I guess we’ll never know.
But we do know that Tiffany will continue to guard the borders of the world, and we do know that the Feegles will always have her back, and we do know that, for the most part, although the greatest witch — and possibly the greatest woman — in the history of the Discworld has passed from this world, she’s left it in good hands. Because while the Patrician rules the intricate clock of Ankh-Morpork, and Verence and Magrat watch over Lancre, and Roland and his wife lead The Chalk, and Ridcully wrangles the wizards, and Death watches over them all, it’s Tiffany Aching who will mind the borders of the Discworld and keep it safe for all who read it, from this day until the end of time.

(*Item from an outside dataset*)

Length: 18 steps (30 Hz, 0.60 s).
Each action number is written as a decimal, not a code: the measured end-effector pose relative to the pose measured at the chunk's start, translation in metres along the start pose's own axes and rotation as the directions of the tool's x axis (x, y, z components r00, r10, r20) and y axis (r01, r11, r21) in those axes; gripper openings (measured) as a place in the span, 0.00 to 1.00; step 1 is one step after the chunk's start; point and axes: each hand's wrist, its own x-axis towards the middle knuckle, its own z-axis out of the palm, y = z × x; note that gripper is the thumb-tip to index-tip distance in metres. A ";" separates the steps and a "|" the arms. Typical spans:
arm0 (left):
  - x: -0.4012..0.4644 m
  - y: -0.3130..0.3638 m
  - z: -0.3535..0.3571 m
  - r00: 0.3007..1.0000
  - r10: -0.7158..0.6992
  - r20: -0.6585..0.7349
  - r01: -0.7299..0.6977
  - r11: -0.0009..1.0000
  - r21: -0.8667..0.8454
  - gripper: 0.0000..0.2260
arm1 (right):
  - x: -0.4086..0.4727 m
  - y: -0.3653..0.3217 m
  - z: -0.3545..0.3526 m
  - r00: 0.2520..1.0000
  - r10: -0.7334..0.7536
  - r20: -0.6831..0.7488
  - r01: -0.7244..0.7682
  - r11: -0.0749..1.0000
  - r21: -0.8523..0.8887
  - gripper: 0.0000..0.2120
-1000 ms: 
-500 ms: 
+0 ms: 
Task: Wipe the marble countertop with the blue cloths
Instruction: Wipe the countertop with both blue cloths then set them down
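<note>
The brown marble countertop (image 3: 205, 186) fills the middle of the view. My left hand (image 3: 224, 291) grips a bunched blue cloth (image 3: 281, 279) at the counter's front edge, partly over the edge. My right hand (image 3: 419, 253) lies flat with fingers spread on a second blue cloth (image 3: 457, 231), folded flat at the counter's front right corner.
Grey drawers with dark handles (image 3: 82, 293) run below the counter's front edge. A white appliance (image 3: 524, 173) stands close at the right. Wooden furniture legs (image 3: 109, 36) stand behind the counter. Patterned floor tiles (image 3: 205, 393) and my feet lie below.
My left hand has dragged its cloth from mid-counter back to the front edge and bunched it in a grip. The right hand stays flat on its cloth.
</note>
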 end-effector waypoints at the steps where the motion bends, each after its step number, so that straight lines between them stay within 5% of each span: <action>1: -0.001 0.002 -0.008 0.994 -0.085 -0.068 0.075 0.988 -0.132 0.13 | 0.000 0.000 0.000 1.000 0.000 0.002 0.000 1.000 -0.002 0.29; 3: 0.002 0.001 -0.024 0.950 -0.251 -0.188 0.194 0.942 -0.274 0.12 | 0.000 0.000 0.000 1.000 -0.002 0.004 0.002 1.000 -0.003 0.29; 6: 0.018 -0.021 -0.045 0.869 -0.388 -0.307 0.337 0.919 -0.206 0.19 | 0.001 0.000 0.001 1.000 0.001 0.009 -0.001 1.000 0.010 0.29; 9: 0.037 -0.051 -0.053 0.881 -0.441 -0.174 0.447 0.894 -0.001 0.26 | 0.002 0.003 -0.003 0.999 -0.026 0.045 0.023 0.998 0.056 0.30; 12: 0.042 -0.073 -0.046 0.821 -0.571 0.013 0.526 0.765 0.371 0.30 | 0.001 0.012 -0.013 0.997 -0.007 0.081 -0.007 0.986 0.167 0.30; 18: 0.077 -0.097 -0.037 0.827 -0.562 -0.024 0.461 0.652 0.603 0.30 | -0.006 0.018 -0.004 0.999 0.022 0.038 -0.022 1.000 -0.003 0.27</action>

Thank you, Sir Terry, for sharing the Discworld with us. We’ll miss you.
Note to Parents: While this book is technically YA, Tiffany is an adult in it. It contains a few scenes of violence, graphic descriptions of childbirth, and references to physical abuse. There’s also drinking, fighting, and swearing, although that’s to be expected where the Feegles are involved. I think it’s safe for teens, tweens, and mature elementary-schoolers, although for the latter you might want to read it with them, instead of just handing it to them and saying “all yours, kiddo!” Of course, you should use your own best judgment when it comes to your children.
About the Author
Josh Roseman (not the trombonist; the other one) lives in Georgia. His fiction has appeared in Asimov’s, Escape Pod, and the Crossed Genres anthology Fat Girl in a Strange Land, and is forthcoming in Stupefying Stories. His voice has been heard around the fiction podosphere as well, including here on Escape Pod. Find him online at roseplusman.com, or on Twitter @listener42, and check out his column “Six of the Best” over @nerderypublic.
* Pronounced “ah-wij”.
** And his preternaturally-intelligent goat Mephistopheles, the nature of whom is never fully explained. I wonder if Pratchett would have gotten around to that in the sixth Tiffany book, had there been one.
*** I don’t think her adversary thought she would learn it in quite the way she ended up doing, though.
**** In my heart it’s Vimes, although several of my friends believe Pratchett was building up to it being Moist von Lipwig.